What I find the most interesting about the first teaser trailer for Dracula is that, apart from a gaggle of nuns, there is one,—maybe two—woman present. Why is this interesting? Well, my sweet chili babies, let me point out one simple fact to you: Mina is one of the main characters in the novel. More than that, there is a female perspective within the novel that is, seemingly, missing from this trailer, which, I guess, isn’t surprising because Moffat and company haven’t been great with comprehension of the female psyche in the past—or just seeing women as fully formed characters, but you know, whatever, I guess.

Now, before I hear the outcry of “women don’t have to be involved in everything,” I’d like to drive home the importance of women to the canon of Dracula. There are three notably important women within the novel that are, seemingly, just left out of this teaser trailer. Do I need to see Dracula with his creepy nails? No, give me Mina!

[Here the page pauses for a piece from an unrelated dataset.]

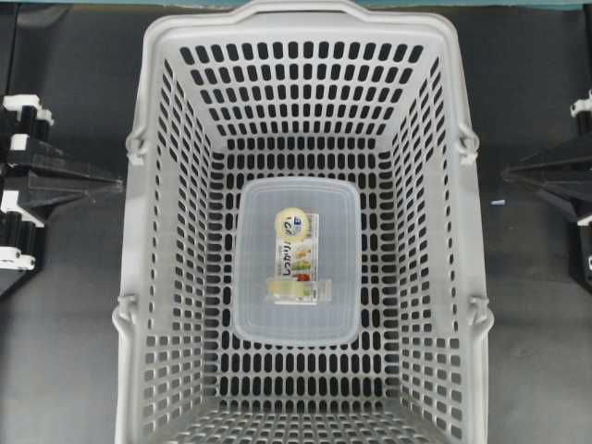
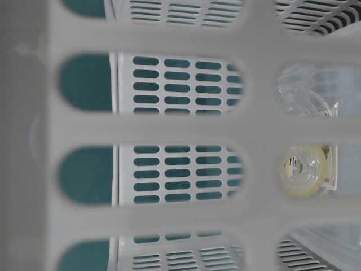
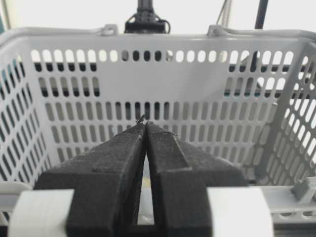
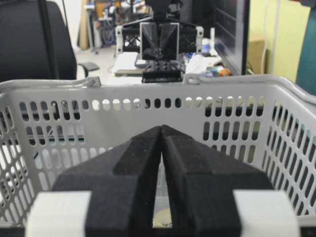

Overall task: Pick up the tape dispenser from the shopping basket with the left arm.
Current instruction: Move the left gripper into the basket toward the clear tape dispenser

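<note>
The tape dispenser (image 1: 296,261) lies flat on the slotted floor of the shopping basket (image 1: 148,92), about in the middle, its long sides running with the basket's length and its label with the yellow circle facing up. Nothing touches it. The basket stands on a dark table (image 1: 65,351) and fills most of the overhead view.

The left arm's gripper (image 1: 116,185) sits outside the basket, beside its left wall — its fingers pressed together at the tips, holding nothing, as the left wrist view shows (image 3: 144,123). The right gripper (image 1: 507,173) waits likewise outside the right wall, well apart from the dispenser, fingers closed on nothing (image 4: 161,129).

From table level the lens is right up against the basket wall (image 2: 169,132); through a slot a blurred yellow ring (image 2: 304,170) shows, probably the dispenser's label, though the view is too soft to be sure.
</note>
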Robot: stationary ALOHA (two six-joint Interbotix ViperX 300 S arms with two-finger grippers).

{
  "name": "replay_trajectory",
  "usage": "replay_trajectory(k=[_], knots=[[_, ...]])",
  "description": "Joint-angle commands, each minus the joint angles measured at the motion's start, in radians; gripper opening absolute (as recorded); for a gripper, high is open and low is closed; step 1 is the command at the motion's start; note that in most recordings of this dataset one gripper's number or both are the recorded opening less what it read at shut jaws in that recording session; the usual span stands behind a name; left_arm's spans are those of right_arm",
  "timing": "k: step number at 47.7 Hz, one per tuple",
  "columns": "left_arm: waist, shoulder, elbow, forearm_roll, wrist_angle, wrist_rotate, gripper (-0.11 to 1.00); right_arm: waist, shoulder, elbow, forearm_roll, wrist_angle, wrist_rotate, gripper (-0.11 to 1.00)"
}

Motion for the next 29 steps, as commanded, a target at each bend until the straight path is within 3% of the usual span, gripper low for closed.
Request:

While it’s not even a minute, the teaser trailer does give us a look at the show and gives me a new Dracula to find attractive, so can’t wait for that development.

As you can see, it’s a very male-heavy take on the iconic story, which is almost the opposite of every other interpretation to ever have existed. Still, I find myself being drawn to it as if it were Dracula himself using his vampire ways to lure me in. Am I setting myself up for disappointment? Of course, I am.

Twitter, like myself, is a bit divided, but not because of the trailer itself…

I have to say, I have to fight the idea that Moffat and Gatiss don’t get much wrong. May I direct your attention to Irene Adler? As much as I loved Lara Pulver’s intrepretation of the character, it continues to further the idea that Irene Adler’s placement in Sherlock Holmes’ life is no more than just a level of fascination.

The point is that Moffat and Gatiss haven’t had the best track record with adapting literature in the past, and now, seeing the lack of women in Dracula, it does frighten me, but then, again, I’ll probably watch this just as I did every episode of Sherlock.

(image: BBC)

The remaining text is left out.